Effusions are easily diagnosed by ultrasonography and this modality may also be used to guide fine needle aspiration to obtain a sample of the fluid. As blood clots, the development of a granular texture should become evident as the fluid is scanned. Effusions also produce a distinctive pattern on plain radiographs:

  • With pericardial effusion, the heart may appear to be generally enlarged with a globular shape. There may be a crisp cardiac silhouette (as the heart is moving within a stationary bag of fluid) and a hypovascular lung pattern due to pulmonary underperfusion.
  • With ascites, there is a loss of serosal detail due to the presence of fluid in the abdominal cavity. This appearance may also occur with large abdominal masses and in emaciated animals. The shape, size and location of the spleen may be altered if it harbours a mass. If haemangiosarcoma is suspected, the heart should also be scanned as affected animals often have concurrent right atrial haemangiosarcomas.
  • With pleural effusions, the lung lobes are contracted and lobulation is evident. Areas of peripheral radio-opacity should be evident, especially peripherally in the chest. There may be signs of hypovolaemia, including a hypovascular lung pattern and microcardia.

Cytology

Definitive diagnosis of any effusion relies on collection of a sample and cytological analysis. A refractometer can be used to measure the specific gravity of the fluid. The following features are typical of a haemorrhagic effusion:

Appearance Turbid, red fluid which may contain blood clots
Specific gravity 1.025 - 1.040
Total protein > 30g/L
Nucleated cells 1.5 - 10 x 10e9/L of which the WBC will derive from peripheral blood

Treatment

In a case with ongoing haemorrhage, the source of this should be identified and techniques applied to achieve haemostasis. This may require an exploratory laparotomy and organ removal for bleeding abdominal masses. Care should be taken with trauma patients as they will often have multiple injuries. Animals with significant blood loss may require a transfusion of whole blood but the exact transfusion trigger depends on the chronicity and severity of the haemorrhage.
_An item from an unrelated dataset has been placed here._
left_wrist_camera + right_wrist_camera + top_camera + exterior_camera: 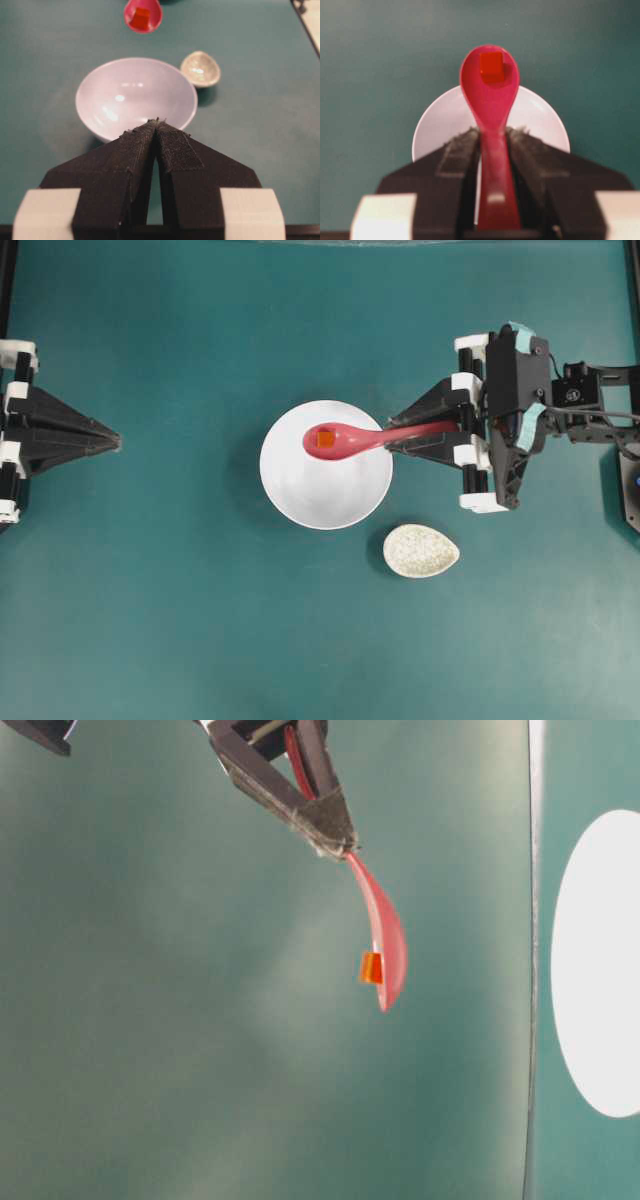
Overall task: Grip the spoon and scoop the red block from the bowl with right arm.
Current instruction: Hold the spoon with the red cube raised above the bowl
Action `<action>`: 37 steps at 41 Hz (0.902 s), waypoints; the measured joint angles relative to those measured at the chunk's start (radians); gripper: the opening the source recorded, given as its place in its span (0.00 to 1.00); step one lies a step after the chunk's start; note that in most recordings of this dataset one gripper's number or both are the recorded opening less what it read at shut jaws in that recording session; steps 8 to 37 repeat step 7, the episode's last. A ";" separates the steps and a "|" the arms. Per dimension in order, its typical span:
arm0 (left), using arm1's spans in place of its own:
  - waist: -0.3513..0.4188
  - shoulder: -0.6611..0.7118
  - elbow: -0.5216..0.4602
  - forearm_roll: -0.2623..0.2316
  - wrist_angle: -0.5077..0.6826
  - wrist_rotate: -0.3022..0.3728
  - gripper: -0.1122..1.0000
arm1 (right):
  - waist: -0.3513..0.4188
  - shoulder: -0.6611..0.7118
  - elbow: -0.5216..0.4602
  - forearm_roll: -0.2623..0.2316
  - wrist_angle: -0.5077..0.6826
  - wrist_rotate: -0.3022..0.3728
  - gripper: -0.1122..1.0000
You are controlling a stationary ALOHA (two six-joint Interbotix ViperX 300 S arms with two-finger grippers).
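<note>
My right gripper (392, 438) is shut on the handle of the pink-red spoon (345, 440). The spoon reaches left over the white bowl (300, 495). The small orange-red block (325, 439) lies in the spoon's oval end. In the right wrist view the spoon (490, 95) runs out between the fingers, with the block (491, 67) near its tip and the bowl (435, 130) below. The left wrist view shows the spoon (143, 15) raised above and beyond the bowl (100, 95), which looks empty. My left gripper (115, 441) rests shut at the far left, holding nothing.
A speckled beige egg-shaped rest (421, 550) lies on the teal table just right of the bowl's front. The right arm's black body with teal tape (520, 420) stands at the right side.
</note>
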 measured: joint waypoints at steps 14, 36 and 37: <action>0.000 0.000 0.000 0.000 0.000 0.000 0.12 | -0.002 0.000 0.000 0.002 -0.002 0.000 0.33; 0.000 0.000 0.000 0.000 0.000 0.000 0.12 | -0.002 0.000 0.000 0.002 -0.002 0.000 0.33; 0.000 0.000 0.000 0.000 0.000 0.000 0.12 | -0.002 0.000 0.000 0.002 -0.002 0.000 0.33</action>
Coagulopathies are treated according to their cause. Factor VIII and Von Willebrand's factor may be supplemented with cryoprecipitate whereas animals with rodenticide poisoning should receive regular injections of vitamin K and intensive monitoring. Transfusions may be required if the bleeding cannot be controlled.

Pericardial effusions that are causing tamponade should be drained by pericardiocentesis but, if the effusion is recurrent, pericardectomy may be indicated.